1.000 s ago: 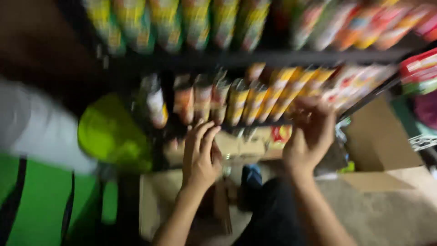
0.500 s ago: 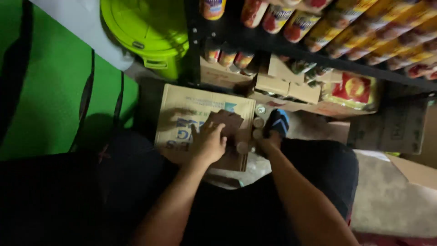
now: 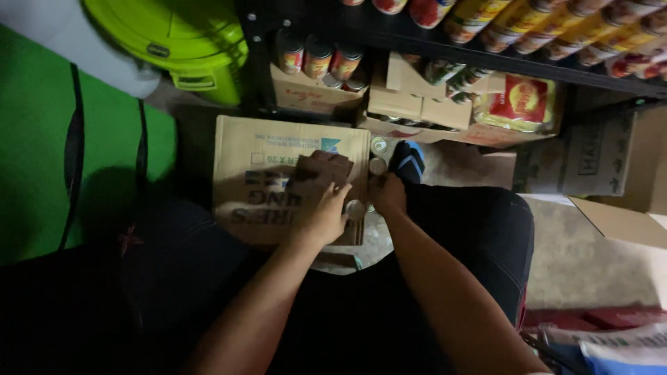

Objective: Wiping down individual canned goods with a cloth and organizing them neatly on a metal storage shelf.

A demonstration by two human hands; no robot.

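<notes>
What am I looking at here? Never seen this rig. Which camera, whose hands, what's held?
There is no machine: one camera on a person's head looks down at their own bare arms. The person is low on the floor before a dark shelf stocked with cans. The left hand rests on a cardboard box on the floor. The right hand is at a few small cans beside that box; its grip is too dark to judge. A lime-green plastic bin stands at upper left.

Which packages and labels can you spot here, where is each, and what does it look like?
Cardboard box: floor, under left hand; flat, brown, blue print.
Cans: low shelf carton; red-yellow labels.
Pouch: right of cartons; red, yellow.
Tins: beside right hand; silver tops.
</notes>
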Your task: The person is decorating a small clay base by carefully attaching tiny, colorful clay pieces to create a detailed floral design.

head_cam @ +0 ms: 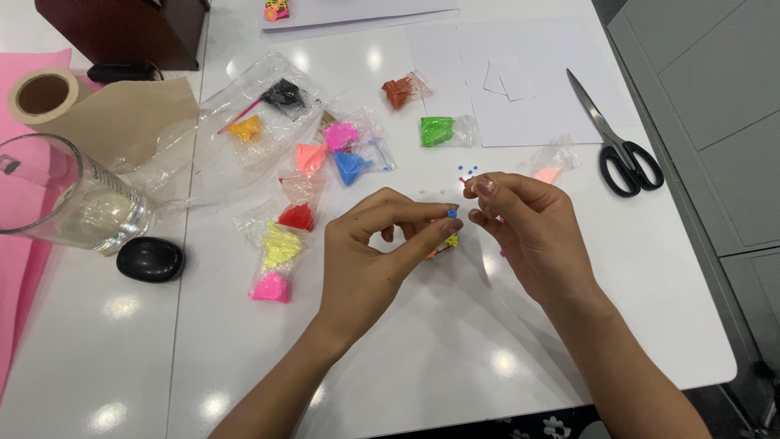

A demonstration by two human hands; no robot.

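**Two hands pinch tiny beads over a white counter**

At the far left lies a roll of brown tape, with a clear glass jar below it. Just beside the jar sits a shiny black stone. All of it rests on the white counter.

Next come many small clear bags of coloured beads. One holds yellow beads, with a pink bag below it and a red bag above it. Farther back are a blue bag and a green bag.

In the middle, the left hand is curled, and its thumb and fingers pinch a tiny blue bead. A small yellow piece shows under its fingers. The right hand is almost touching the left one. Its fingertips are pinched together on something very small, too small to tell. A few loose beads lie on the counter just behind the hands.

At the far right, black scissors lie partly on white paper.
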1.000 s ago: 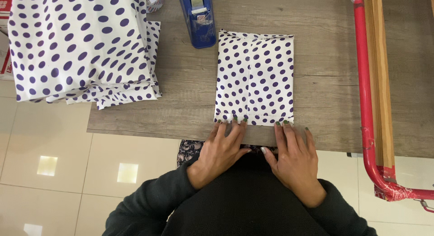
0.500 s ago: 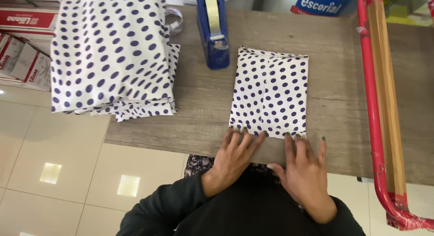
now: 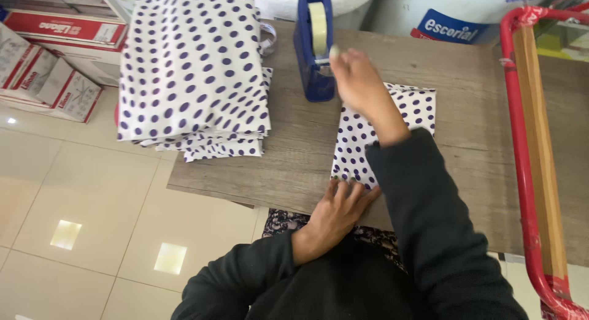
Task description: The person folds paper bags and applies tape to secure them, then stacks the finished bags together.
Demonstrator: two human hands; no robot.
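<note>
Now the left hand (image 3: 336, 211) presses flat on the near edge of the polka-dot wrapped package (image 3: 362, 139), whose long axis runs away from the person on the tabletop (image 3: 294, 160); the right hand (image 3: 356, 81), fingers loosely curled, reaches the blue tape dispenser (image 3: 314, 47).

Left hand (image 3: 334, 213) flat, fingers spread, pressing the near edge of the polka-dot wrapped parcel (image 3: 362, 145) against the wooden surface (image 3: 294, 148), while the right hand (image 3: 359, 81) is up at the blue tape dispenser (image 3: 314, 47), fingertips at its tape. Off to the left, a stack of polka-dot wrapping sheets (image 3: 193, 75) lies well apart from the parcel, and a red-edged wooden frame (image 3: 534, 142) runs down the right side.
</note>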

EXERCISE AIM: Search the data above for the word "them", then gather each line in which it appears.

SOLUTION:
Objective: Wiping down individual canned goods with a cloth and organizing them neatly on a metal storage shelf.
Task description: The person folds paper bags and applies tape to secure them, then stacks the finished bags together.

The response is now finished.